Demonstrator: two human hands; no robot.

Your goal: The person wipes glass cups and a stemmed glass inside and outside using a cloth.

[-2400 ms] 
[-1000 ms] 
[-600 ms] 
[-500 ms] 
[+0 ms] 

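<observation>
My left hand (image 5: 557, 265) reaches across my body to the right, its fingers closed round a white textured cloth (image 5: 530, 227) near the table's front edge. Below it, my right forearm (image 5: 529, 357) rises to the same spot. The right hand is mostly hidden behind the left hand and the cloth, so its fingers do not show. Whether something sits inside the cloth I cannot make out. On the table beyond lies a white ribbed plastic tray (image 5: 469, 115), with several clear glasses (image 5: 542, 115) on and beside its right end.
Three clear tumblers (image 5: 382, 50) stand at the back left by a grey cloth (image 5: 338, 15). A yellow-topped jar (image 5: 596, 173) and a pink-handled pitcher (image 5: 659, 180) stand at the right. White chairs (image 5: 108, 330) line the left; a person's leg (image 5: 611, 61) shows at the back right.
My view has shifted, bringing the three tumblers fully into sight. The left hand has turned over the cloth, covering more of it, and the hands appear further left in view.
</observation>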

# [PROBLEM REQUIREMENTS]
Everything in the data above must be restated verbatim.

# [EXPECTED ANSWER]
Demonstrator: two human hands; no robot.

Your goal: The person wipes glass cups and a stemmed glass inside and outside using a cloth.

[-2400 ms] 
[-1000 ms] 
[-600 ms] 
[-500 ms] 
[+0 ms] 

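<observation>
My left hand (image 5: 557, 265) reaches across my body to the right, its fingers closed round a white textured cloth (image 5: 530, 227) near the table's front edge. Below it, my right forearm (image 5: 529, 357) rises to the same spot. The right hand is mostly hidden behind the left hand and the cloth, so its fingers do not show. Whether something sits inside the cloth I cannot make out. On the table beyond lies a white ribbed plastic tray (image 5: 469, 115), with several clear glasses (image 5: 542, 115) on and beside its right end.
Three clear tumblers (image 5: 382, 50) stand at the back left by a grey cloth (image 5: 338, 15). A yellow-topped jar (image 5: 596, 173) and a pink-handled pitcher (image 5: 659, 180) stand at the right. White chairs (image 5: 108, 330) line the left; a person's leg (image 5: 611, 61) shows at the back right.
My view has shifted, bringing the three tumblers fully into sight. The left hand has turned over the cloth, covering more of it, and the hands appear further left in view.
</observation>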

Work on this exercise is complete, and nothing remains.